Namun, pola jemput bola tadi mungkin tak banyak dilakukan oleh para promotor film. Di sisi lain, film-film tematik pendidikan tentang tokoh bangsa misalnya lebih pas diputar di sekolah. Orangtua amat mungkin merasa lebih tenang jika anaknya menonton di sekolah daripada di bioskop. ”Anak-anak akan lebih mudah diawasi bahkan dalam hal jajannya dari kantin,” kata Don.
Regulasi
Daniel mengatakan, dalam kapasitasnya akan mendorong komunikasi banyak pihak untuk menggairahkan perfilman Jatim. Provinsi ini sudah punya Peraturan Daerah Nomor 8 Tahun 2014 tentang Pembangunan dan Pemberdayaan Film Jawa Timur tetapi dianggap belum efektif atau sekadar aturan normatif.

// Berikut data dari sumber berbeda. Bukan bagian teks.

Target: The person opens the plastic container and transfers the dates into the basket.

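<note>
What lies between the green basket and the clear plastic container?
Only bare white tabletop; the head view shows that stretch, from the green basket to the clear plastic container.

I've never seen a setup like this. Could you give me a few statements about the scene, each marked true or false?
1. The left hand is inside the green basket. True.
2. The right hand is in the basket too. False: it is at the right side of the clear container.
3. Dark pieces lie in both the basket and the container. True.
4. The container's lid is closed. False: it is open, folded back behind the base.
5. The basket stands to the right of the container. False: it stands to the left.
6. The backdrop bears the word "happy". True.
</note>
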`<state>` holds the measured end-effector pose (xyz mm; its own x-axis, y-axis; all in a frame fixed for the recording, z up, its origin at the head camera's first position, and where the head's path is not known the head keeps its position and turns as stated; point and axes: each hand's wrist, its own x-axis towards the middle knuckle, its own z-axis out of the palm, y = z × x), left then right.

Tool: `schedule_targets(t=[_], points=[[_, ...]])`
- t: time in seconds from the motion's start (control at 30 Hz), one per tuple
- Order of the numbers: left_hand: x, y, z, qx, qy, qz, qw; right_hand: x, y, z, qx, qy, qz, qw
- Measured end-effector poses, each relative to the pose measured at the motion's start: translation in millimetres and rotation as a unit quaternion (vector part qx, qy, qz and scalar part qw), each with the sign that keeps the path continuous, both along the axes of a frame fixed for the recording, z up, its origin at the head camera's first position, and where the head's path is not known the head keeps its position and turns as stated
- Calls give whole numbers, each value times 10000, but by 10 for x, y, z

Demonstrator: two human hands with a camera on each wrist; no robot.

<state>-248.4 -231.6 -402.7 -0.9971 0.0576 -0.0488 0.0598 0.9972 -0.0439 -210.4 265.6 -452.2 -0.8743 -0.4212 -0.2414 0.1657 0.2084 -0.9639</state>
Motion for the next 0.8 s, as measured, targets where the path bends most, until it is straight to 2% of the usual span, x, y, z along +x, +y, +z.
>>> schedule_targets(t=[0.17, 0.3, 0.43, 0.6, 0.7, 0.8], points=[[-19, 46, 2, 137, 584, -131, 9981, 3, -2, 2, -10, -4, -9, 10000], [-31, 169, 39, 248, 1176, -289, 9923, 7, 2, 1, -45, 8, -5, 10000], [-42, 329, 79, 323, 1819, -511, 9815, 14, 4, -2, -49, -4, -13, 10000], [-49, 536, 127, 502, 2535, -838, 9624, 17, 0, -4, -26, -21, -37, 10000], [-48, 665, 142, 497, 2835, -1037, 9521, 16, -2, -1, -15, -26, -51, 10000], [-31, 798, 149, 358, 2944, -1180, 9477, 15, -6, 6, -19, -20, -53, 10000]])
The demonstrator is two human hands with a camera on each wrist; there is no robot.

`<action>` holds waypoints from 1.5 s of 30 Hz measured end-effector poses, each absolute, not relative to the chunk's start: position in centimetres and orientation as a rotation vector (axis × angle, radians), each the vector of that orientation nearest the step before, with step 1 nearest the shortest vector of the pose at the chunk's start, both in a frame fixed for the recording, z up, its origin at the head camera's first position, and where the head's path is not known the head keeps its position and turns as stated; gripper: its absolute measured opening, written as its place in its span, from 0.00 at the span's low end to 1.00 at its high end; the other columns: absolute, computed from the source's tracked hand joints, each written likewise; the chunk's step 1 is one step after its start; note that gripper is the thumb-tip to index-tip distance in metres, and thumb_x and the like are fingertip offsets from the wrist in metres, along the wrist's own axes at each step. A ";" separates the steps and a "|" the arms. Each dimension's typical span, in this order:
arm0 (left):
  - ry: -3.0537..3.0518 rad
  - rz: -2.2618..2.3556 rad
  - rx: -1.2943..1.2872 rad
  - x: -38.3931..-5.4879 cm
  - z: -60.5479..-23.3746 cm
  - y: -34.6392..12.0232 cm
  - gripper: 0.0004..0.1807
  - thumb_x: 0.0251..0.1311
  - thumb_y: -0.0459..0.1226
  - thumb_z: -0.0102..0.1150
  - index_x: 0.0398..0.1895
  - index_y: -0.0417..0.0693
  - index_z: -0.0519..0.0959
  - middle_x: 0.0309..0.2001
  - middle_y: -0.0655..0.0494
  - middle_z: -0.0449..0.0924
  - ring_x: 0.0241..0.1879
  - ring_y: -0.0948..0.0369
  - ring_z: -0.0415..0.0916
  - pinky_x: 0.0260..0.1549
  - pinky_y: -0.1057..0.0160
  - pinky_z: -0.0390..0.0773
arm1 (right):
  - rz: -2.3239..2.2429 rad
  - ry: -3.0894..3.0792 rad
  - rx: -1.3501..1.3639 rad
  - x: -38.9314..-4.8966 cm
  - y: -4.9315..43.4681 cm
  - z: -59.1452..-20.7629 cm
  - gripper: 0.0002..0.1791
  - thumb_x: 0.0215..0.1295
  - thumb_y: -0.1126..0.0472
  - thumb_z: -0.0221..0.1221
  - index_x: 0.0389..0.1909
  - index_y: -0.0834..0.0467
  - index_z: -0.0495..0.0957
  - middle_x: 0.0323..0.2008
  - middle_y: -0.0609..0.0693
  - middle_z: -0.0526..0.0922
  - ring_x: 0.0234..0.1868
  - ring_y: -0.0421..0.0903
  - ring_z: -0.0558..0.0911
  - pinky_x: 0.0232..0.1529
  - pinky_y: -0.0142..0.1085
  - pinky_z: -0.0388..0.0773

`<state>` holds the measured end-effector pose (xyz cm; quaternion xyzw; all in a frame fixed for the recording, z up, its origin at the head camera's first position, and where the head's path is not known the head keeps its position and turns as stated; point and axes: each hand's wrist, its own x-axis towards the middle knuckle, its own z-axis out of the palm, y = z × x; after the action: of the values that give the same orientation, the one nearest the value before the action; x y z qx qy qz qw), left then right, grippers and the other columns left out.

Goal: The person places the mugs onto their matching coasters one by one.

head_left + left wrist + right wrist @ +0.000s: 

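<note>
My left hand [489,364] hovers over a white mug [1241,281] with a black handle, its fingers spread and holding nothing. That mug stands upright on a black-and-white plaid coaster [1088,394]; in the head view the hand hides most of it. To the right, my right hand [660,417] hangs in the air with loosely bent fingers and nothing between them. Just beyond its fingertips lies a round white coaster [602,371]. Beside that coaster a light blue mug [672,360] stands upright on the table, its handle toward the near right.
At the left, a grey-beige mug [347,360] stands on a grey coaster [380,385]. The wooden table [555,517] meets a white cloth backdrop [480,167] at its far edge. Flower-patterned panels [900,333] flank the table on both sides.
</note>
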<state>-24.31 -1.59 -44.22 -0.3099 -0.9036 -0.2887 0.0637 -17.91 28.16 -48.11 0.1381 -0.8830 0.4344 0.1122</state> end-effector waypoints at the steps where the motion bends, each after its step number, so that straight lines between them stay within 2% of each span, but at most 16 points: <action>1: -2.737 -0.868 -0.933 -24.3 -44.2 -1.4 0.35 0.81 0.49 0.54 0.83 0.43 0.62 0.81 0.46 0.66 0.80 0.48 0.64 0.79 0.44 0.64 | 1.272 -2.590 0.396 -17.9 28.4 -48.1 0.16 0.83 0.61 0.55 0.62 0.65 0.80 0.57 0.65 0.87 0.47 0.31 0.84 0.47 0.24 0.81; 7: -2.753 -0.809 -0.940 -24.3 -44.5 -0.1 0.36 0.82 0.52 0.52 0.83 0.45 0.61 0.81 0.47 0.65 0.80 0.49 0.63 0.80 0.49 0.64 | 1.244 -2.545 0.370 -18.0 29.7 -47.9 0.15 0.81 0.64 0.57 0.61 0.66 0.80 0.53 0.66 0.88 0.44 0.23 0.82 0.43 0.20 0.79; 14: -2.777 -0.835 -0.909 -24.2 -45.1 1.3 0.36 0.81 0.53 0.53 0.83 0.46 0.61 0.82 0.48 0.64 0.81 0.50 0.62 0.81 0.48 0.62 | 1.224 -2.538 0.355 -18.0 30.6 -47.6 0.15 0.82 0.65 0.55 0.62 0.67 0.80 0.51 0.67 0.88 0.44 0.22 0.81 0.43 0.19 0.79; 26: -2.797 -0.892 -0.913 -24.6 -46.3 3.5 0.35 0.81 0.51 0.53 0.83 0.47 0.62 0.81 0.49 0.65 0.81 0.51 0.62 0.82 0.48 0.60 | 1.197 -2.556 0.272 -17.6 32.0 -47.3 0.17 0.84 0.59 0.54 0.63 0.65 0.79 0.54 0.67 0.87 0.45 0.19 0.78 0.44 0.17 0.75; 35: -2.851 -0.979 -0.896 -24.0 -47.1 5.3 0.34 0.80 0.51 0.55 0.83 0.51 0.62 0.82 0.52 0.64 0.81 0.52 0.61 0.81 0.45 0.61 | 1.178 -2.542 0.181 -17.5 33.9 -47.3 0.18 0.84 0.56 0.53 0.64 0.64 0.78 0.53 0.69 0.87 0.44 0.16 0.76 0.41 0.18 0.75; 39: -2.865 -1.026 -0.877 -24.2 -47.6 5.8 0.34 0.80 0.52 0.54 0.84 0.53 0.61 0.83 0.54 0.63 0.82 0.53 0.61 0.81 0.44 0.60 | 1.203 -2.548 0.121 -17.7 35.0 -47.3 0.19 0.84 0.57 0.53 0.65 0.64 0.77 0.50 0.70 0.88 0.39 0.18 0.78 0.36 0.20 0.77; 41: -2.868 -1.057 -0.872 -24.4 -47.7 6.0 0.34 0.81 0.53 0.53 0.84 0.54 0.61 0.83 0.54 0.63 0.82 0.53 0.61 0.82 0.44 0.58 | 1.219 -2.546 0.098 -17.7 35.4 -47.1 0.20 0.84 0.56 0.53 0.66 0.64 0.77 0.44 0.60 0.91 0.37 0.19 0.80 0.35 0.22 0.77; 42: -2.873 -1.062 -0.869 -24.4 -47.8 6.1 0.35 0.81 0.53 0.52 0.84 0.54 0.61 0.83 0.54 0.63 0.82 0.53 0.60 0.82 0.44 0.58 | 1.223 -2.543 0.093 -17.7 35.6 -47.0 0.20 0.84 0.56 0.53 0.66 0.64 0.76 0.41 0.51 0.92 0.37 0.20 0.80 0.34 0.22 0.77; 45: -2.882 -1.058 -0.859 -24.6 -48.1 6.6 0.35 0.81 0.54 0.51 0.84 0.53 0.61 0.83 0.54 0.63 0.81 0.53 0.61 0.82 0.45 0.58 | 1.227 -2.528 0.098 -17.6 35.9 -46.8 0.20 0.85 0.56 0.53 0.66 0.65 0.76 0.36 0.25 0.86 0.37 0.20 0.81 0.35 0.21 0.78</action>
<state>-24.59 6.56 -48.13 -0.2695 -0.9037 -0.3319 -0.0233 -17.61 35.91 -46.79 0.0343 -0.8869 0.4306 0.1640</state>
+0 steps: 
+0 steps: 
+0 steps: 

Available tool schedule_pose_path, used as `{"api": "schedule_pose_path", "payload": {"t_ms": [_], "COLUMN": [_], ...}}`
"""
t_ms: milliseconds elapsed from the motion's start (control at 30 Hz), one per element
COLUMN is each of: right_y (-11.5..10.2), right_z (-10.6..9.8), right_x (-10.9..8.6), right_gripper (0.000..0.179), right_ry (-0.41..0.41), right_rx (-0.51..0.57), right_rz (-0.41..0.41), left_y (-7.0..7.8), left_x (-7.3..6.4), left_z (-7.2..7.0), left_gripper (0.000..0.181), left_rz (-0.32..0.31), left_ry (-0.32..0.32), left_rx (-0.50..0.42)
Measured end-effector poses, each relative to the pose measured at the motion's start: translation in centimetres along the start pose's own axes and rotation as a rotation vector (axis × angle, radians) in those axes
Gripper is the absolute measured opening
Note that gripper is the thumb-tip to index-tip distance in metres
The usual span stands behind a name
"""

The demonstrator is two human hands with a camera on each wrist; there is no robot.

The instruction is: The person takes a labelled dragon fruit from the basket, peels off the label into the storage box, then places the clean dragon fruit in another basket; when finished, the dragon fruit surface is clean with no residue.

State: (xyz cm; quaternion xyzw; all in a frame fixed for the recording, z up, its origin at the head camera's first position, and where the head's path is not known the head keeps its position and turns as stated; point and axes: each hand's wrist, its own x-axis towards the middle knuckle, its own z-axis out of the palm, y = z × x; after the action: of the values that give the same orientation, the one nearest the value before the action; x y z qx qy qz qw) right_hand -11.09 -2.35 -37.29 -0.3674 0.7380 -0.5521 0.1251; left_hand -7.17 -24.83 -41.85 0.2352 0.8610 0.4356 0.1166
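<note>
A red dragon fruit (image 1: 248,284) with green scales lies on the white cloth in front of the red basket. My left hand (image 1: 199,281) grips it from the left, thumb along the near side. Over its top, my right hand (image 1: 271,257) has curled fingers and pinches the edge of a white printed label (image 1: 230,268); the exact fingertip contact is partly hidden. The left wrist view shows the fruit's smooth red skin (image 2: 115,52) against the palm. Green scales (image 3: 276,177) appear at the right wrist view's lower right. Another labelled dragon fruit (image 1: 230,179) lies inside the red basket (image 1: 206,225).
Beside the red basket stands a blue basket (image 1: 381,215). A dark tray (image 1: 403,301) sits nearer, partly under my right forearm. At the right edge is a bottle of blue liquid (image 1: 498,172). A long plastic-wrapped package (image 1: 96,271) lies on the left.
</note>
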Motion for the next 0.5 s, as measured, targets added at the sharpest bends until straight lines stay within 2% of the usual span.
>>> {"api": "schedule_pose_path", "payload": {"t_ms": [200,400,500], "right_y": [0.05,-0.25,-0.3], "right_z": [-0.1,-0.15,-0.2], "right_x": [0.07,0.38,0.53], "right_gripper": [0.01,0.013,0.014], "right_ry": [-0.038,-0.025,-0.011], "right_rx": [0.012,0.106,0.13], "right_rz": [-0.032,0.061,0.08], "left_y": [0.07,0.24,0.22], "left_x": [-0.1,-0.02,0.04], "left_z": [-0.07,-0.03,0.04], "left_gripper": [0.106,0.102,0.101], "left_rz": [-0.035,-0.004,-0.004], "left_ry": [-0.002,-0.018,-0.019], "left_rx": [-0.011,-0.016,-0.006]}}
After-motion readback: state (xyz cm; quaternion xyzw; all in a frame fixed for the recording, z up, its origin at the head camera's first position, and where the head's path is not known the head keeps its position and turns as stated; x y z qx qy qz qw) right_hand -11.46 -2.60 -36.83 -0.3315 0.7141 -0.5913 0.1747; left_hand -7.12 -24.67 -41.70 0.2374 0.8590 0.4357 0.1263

”Kami akan dorong ada turunannya dalam bentuk peraturan gubernur sekaligus peluang untuk merevisi perda tadi,” kata Daniel yang juga dosen teknik elektro di Universitas Kristen Petra.
Sineas atau pelaku perfilman di Jatim diminta terus memberi masukan dan tekanan kepada eksekutif dan legislatif agar perkembangan industri ini bisa tercapai. Investasi dan regulasi yang akomodatif akan amat diperlukan. Selain itu, munculkan komisi atau komite film di kabupaten/kota agar suatu daerah dapat ”promosi” dalam film sehingga dikenal dan mendatangkan dampak positif bagi kepariwisataan.
Komisi atau komite perlu ada sebagai jembatan multipihak dengan sineas yang berniat memproduksi film berlatar daerah dimaksud. Komite ini perlu memastikan proses produksi di daerah berjalan lancar dan memberi kegembiraan bagi para sineas yang sedang berkarya.
”Kami akan mendorong pemerintah menawarkan sejumlah lokasi untuk pembangunan studio alam bagi kepentingan produksi film,” kata Daniel.